►
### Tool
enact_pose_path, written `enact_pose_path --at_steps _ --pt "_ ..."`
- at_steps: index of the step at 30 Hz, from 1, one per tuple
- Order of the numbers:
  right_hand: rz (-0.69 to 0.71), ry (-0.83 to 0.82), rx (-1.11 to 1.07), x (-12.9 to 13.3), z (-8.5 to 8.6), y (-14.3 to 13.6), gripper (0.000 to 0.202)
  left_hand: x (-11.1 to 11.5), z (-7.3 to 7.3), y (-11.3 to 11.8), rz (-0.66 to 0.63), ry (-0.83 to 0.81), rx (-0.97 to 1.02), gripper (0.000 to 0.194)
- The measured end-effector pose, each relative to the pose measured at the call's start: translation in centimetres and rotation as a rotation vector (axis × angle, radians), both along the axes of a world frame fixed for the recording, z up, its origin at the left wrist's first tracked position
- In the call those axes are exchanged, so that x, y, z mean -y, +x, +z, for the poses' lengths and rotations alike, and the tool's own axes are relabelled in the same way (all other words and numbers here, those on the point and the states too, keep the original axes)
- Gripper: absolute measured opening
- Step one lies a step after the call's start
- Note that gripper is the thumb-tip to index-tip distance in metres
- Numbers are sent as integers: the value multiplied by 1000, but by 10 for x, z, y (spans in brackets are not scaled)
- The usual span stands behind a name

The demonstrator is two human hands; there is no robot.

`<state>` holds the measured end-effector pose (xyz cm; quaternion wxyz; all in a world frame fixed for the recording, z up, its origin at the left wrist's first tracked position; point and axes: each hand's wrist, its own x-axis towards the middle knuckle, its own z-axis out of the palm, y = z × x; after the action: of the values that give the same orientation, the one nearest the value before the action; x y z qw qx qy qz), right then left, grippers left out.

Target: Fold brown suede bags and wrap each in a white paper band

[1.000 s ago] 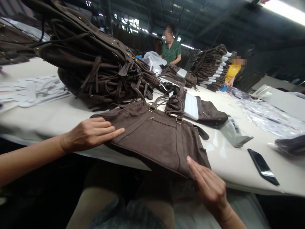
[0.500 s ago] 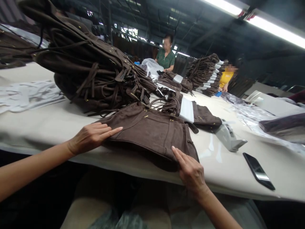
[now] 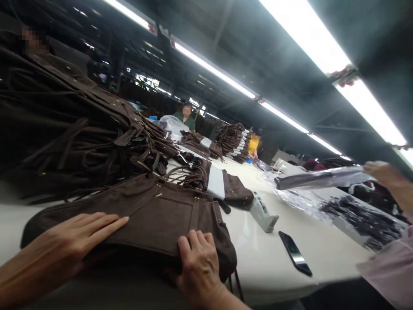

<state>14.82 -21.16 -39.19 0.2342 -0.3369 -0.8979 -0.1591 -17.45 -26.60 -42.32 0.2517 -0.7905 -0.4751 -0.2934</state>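
Note:
A dark brown handbag point(image 3: 158, 219) with brass-coloured fittings lies at the table's near edge. Across its left part rests my left hand point(image 3: 80, 237), flat, fingers stretched out. My right hand point(image 3: 198, 258) has its fingers curled over the bag's lower right edge, with the thumb hidden beneath. Just behind it sits another brown bag point(image 3: 237, 189), its handles bound by a white wrap point(image 3: 215, 183). To the left rises a large heap of brown bags point(image 3: 97, 125) with dangling straps, partly blurred.
On the white table point(image 3: 258, 258) are a grey tape dispenser point(image 3: 264, 213) and a black phone point(image 3: 295, 254). At right, another person's hand point(image 3: 387, 176) holds a plastic-wrapped item point(image 3: 322, 178). Farther back stand a stack of wrapped bags point(image 3: 234, 142) and people in green point(image 3: 190, 122) and yellow point(image 3: 254, 144).
The view has swung right and up, bringing in the person at right. My right fingers have gone from nearly straight to curled over the edge. My left hand stays flat on the handbag.

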Motion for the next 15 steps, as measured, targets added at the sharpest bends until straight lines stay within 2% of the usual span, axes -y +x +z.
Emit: enact_pose_path --at_steps 3,7,9,10,12,15 --pt "37 -54 190 -10 19 0 18 0 6 10 49 -18 -36 73" --pt "228 -109 410 -33 55 6 8 0 5 10 -10 -91 -58 77" --pt "290 -138 441 -46 65 12 6 -3 3 6 -41 -133 -82 73" --pt "308 -159 438 -51 66 16 13 -5 2 4 -51 -153 -97 71" --pt "329 -207 407 -59 55 23 35 -8 0 1 -54 -196 -119 68" --pt "321 -199 316 -60 18 35 58 -11 -8 2 -41 -293 -137 67"
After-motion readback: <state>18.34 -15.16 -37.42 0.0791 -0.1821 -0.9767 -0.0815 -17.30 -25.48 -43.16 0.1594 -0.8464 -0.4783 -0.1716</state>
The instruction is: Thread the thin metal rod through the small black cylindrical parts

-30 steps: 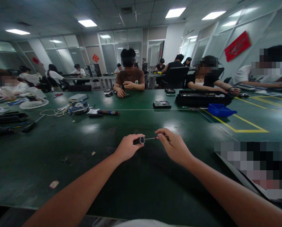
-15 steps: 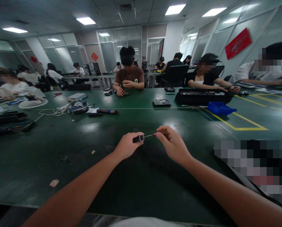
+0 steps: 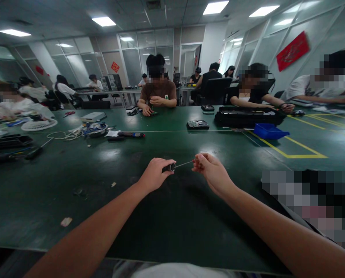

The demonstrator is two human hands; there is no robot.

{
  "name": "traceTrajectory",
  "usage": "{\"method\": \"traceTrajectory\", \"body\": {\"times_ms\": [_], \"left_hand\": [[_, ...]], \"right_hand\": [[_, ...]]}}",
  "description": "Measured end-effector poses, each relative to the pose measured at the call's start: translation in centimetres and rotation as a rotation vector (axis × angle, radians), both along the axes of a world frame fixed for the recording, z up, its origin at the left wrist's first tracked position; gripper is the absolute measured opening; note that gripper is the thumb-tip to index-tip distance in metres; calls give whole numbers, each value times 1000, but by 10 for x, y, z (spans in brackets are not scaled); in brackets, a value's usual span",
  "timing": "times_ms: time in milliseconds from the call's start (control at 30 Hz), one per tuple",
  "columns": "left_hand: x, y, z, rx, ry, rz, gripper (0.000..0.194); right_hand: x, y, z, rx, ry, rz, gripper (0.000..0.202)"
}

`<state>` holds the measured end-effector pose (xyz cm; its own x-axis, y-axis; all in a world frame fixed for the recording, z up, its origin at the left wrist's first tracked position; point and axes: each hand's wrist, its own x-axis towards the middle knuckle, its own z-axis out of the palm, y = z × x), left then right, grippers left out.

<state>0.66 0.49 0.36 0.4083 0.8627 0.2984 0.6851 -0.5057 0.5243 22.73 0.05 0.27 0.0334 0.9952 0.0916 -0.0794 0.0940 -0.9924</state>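
Observation:
My left hand (image 3: 156, 173) is closed round a dark cylindrical piece (image 3: 170, 167), whose round, light-rimmed end faces me. In my right hand (image 3: 210, 168) the fingers pinch the small red handle (image 3: 193, 161) of a thin metal rod (image 3: 184, 164). The rod runs from the handle to the rim of the cylindrical piece; whether its tip touches or enters it is too small to tell. Both hands are held above the green table (image 3: 149, 231).
Ahead lie a hard drive (image 3: 198, 124), a blue scoop-like tray (image 3: 269, 131), a long black unit (image 3: 247, 117), a pen-like tool (image 3: 131, 134) and bundled cables (image 3: 94, 129). A person (image 3: 158, 92) works across the table.
My right hand has turned and its fingers have curled more round the red handle. More of the metal rod shows between the hands. My left hand still holds the cylinder, tilted slightly differently.

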Motion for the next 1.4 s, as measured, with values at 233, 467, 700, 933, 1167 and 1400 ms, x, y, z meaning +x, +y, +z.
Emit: {"method": "traceTrajectory", "body": {"times_ms": [233, 467, 700, 933, 1167, 1400], "left_hand": [[-2, 2, -5, 19, 19, -7, 36], [-1, 2, -7, 17, 51, -26, 36], [-2, 2, -7, 3, 81, -17, 38], [-1, 3, -9, -2, 113, -25, 40], [-2, 3, -7, -15, 87, 25, 38], [-2, 1, -5, -33, -120, 92, 36]], "right_hand": [[1, -9, 8, 228, -358, -48, 24], [0, -16, 11, 313, -515, 0, 21], [1, -18, 14, 340, -592, -24, 18], [0, -21, 15, 401, -682, 2, 16], [1, -19, 16, 419, -729, -45, 14], [3, -17, 14, 398, -724, -63, 15]]}}
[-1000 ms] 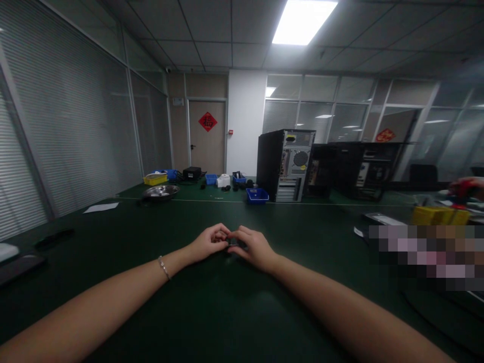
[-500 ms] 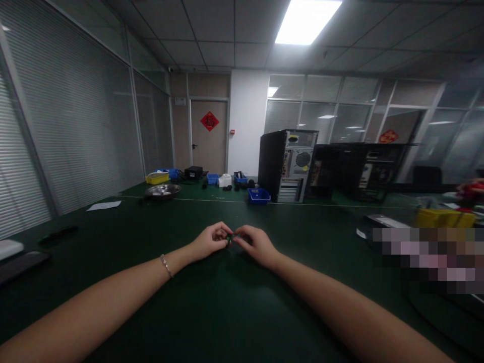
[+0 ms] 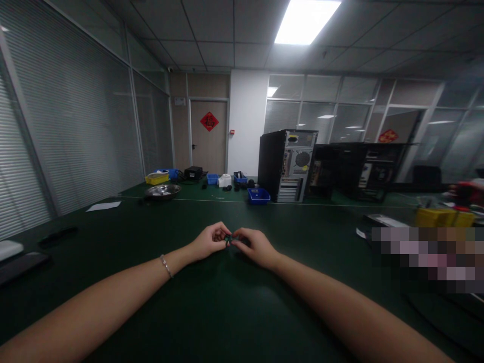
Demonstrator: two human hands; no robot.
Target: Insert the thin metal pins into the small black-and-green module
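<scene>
A small dark green object is between my fingertips, over the middle of the dark green table. My left hand, with a bracelet at its wrist, pinches it from the left. From the right, my right hand is closed in a pinch, its thumb and forefinger tips touching or very near the same object. The fingers partly cover it, and its exact shape is too small to make out.
Farther back stand a metal bowl, a blue tray and a black computer case. A white paper lies at the left. Yellow bins are at the right, near a blurred, pixelated area.
My right fingertips have shifted very slightly left, and a little more of the green object shows between the hands. Both hands otherwise keep their place.
</scene>
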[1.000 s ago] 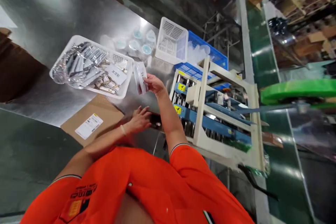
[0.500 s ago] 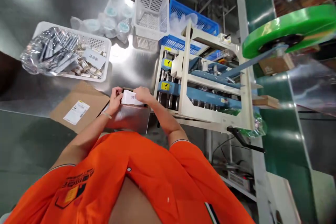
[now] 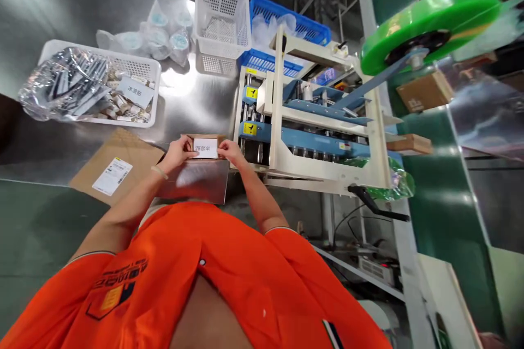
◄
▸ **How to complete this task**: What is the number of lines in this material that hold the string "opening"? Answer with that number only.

▸ **Task result**: 2